Once you find the line with "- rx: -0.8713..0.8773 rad" in the entries below, return exactly every line from it through the line with "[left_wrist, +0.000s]".

#### [Task input]
/---

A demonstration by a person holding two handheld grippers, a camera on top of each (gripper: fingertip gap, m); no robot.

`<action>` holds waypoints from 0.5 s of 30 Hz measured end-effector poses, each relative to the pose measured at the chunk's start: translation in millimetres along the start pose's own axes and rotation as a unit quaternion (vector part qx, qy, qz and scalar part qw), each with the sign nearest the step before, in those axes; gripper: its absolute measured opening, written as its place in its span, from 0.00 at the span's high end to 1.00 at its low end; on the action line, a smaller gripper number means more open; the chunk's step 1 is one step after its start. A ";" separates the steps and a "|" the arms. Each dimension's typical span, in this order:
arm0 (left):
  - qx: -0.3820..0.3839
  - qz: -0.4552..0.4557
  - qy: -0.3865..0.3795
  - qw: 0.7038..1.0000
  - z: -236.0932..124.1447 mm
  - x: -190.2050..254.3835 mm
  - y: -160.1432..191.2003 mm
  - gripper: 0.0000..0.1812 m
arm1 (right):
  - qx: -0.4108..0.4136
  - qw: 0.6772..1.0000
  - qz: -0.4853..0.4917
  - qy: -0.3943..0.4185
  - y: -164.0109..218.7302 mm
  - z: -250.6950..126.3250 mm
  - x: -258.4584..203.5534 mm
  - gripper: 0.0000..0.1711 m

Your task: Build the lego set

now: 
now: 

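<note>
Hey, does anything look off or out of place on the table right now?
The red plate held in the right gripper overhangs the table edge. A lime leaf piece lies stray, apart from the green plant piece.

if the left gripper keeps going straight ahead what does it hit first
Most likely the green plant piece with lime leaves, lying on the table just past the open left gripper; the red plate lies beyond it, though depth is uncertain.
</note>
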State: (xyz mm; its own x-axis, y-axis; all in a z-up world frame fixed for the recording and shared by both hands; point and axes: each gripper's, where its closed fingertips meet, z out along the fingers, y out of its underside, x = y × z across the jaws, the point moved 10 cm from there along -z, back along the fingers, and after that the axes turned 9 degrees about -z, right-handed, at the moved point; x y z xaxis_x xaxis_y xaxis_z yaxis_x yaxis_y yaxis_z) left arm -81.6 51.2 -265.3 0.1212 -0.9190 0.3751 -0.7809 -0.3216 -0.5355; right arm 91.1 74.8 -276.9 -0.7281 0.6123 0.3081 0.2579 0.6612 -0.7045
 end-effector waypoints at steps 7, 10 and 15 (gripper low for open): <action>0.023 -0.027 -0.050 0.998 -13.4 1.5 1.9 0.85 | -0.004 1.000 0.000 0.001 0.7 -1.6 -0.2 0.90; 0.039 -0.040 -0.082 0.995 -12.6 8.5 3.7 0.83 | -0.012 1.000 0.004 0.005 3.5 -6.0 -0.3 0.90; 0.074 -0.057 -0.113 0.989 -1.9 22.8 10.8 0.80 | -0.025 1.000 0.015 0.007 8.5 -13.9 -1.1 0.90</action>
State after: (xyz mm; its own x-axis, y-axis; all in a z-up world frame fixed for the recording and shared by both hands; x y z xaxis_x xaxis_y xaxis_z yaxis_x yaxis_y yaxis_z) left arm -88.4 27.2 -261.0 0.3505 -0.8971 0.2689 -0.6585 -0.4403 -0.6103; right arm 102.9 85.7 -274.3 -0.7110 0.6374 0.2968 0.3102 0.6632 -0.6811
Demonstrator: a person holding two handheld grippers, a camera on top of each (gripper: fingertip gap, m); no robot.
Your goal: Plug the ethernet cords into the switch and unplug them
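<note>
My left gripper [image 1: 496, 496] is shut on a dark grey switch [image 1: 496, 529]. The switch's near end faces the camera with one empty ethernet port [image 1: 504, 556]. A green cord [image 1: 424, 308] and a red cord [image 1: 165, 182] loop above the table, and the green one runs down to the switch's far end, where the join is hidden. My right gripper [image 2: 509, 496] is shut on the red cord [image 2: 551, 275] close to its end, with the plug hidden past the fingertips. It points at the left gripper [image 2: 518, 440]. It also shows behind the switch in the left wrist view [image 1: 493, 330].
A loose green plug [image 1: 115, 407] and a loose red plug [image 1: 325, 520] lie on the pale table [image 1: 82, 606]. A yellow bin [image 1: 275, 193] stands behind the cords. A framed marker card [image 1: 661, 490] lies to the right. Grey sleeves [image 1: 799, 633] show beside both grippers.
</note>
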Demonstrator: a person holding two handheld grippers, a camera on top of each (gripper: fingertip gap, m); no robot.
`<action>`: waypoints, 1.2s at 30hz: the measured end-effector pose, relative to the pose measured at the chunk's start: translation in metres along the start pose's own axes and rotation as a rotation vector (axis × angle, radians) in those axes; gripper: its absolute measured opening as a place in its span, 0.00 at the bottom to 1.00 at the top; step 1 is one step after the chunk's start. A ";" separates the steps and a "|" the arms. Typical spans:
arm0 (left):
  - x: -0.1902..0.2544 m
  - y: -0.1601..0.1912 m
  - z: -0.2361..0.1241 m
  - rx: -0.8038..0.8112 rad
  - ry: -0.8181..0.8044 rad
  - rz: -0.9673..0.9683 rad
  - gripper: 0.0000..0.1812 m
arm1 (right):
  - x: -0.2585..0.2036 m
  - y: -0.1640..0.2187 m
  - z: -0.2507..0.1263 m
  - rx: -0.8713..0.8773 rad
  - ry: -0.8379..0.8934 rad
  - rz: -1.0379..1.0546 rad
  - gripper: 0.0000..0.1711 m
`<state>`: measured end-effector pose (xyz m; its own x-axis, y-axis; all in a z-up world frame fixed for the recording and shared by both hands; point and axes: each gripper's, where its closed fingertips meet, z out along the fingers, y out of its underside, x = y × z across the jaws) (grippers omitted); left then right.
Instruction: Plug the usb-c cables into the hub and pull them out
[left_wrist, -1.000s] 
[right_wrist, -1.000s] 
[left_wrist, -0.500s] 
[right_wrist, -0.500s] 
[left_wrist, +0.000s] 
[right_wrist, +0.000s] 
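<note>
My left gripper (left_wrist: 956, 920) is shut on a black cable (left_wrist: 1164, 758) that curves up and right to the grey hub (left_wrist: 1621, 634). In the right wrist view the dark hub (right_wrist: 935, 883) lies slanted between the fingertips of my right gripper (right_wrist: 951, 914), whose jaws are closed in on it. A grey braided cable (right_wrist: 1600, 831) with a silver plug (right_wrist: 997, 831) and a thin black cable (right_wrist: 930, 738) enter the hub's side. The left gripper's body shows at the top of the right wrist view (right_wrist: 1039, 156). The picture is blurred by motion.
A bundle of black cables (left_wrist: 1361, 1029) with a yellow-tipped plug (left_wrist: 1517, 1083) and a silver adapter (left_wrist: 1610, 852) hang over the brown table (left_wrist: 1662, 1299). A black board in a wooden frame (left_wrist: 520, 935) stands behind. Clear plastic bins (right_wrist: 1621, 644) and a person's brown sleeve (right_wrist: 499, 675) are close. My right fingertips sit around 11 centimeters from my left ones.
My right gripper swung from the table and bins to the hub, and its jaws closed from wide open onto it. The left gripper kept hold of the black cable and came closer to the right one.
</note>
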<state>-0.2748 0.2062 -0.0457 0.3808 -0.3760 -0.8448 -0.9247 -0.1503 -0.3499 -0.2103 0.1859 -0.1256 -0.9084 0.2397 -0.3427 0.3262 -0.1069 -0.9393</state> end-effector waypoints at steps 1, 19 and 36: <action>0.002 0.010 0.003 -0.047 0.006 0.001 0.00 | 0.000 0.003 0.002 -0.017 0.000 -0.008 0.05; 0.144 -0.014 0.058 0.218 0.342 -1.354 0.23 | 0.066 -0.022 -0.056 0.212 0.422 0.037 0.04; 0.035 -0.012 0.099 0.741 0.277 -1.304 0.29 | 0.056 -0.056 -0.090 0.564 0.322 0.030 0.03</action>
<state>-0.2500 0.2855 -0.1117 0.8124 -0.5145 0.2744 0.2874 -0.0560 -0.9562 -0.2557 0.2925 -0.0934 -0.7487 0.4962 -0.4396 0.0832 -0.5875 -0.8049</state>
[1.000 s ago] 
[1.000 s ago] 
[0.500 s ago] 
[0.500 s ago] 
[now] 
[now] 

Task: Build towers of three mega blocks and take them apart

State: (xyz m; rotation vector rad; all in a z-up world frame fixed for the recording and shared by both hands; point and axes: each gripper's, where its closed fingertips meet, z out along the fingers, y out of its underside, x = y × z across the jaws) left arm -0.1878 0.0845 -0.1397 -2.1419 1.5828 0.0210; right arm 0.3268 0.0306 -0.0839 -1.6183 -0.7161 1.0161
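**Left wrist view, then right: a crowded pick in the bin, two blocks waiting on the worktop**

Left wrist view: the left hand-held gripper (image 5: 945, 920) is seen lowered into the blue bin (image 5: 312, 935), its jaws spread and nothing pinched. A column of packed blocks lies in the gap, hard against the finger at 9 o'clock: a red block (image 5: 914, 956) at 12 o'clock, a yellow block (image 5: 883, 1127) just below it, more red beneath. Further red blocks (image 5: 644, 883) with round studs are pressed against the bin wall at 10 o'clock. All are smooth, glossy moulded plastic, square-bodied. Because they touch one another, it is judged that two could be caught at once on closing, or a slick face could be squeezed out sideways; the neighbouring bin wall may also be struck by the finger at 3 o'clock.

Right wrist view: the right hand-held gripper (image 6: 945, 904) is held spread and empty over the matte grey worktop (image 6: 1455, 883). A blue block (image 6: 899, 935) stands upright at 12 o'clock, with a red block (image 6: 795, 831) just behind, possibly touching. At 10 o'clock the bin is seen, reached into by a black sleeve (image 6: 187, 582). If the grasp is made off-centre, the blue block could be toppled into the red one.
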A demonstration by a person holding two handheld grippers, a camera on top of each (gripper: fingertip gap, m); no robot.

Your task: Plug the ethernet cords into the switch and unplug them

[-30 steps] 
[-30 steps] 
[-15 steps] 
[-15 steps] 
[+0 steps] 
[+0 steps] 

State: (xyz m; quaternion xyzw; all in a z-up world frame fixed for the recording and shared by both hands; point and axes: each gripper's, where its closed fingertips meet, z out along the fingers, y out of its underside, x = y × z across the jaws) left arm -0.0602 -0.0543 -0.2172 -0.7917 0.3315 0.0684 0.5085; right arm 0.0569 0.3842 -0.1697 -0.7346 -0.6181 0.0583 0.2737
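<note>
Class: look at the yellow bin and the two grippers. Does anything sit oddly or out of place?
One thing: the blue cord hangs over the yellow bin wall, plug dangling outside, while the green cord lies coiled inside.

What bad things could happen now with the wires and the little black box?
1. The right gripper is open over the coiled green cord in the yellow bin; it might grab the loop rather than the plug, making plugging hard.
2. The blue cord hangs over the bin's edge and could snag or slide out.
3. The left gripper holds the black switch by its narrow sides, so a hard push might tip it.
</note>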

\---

#### [Exercise response]
  - rx: -0.8713..0.8773 rad
  - ry: -0.8379..0.8934 rad
  - rz: -1.0379..1.0546 rad
  - gripper: 0.0000..0.1711 m
`<state>`: measured end-effector pose (xyz m; its own x-axis, y-axis; all in a z-up world frame fixed for the recording and shared by both hands; point and axes: each gripper's, where its closed fingertips meet, z out along the fingers, y out of its underside, x = y × z across the jaws) (grippers omitted); left then right.
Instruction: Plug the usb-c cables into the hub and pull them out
[left_wrist, -1.000s] 
[right_wrist, -1.000s] 
[left_wrist, -0.500s] 
[right_wrist, -0.500s] 
[left_wrist, +0.000s] 

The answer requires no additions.